EXERCISE
Using the material below, copy every line where "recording" appears.

INFORMATION SHOWN
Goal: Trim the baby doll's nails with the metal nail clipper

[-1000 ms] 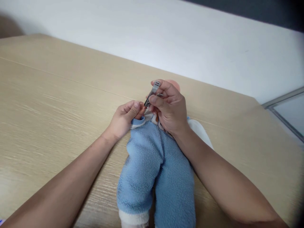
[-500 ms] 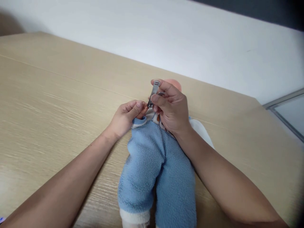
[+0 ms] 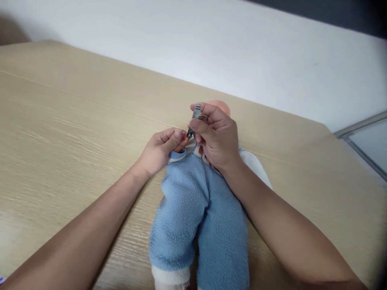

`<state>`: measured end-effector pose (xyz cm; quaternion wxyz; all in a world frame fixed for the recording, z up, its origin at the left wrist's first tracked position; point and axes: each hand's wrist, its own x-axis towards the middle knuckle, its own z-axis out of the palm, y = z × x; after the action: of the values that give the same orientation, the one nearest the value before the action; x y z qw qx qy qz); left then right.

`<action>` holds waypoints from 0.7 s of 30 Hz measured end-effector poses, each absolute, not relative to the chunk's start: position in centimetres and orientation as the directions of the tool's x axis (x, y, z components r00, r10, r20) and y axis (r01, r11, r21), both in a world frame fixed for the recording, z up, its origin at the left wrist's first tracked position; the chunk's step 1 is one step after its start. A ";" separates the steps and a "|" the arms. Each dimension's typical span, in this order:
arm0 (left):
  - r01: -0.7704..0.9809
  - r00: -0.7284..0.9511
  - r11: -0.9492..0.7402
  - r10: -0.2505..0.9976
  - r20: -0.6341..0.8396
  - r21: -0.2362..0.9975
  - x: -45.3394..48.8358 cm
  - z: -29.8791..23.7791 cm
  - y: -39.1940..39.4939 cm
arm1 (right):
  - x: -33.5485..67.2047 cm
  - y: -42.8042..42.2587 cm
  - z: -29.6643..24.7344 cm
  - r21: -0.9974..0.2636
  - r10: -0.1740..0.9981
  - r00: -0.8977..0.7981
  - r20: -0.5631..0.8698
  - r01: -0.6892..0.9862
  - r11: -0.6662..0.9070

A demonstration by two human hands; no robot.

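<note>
A doll [image 3: 222, 225] in blue fleece trousers with white cuffs lies on its back on the table, its feet toward me. My left hand [image 3: 161, 151] is closed around the doll's small hand [image 3: 182, 144], just beyond the blue-and-white sleeve cuff. Between the thumb and fingers of my right hand [image 3: 222, 139] is a metal nail clipper [image 3: 195, 119], lever end up. Its lower, cutting end is at the doll's fingers; whether the jaws touch them I cannot tell. My right hand hides most of the doll's chest and head.
The wooden table [image 3: 75, 121] extends on both sides, with a seam across it. Behind its far edge rises a white wall [image 3: 181, 44]. Something white [image 3: 256, 165] lies beside the doll under my right forearm. A metal-framed panel [image 3: 365, 141] stands at the right.
The nail clipper's lever has tilted slightly and sits a little lower and to the left, with my right fingers. My left hand keeps its hold on the doll's hand.
</note>
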<state>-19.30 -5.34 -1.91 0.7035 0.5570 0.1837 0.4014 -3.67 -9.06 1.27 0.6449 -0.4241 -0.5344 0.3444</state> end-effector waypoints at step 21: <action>-0.444 0.565 0.080 0.798 0.209 0.893 -19.2 -3.2 -5.3 | -3.4 -8.6 1.2 -0.908 0.885 0.243 0.397 -0.036 0.417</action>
<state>-19.22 -5.30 -3.16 0.7149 0.5209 0.1701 0.4343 -3.43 -8.64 1.18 0.6697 -0.4161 -0.5100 0.3439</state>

ANSWER TO THE EXERCISE
`<state>`: measured end-effector pose (xyz cm; quaternion wxyz; all in a world frame fixed for the recording, z up, its origin at the left wrist's first tracked position; point and axes: each hand's wrist, its own x-axis towards the middle knuckle, its own z-axis out of the palm, y = z × x; after the action: of the values that give the same orientation, the one nearest the value before the action; x y z qw qx qy qz); left then right.
`<action>` holds waypoints from 0.7 s of 30 Hz measured end-effector poses, each absolute, not relative to the chunk's start: position in centimetres and orientation as the directions of the tool's x axis (x, y, z components r00, r10, r20) and y axis (r01, r11, r21), both in a world frame fixed for the recording, z up, its origin at the left wrist's first tracked position; the chunk's step 1 is one step after its start. A ";" separates the steps and a "|" the arms. Each dimension's typical span, in this order:

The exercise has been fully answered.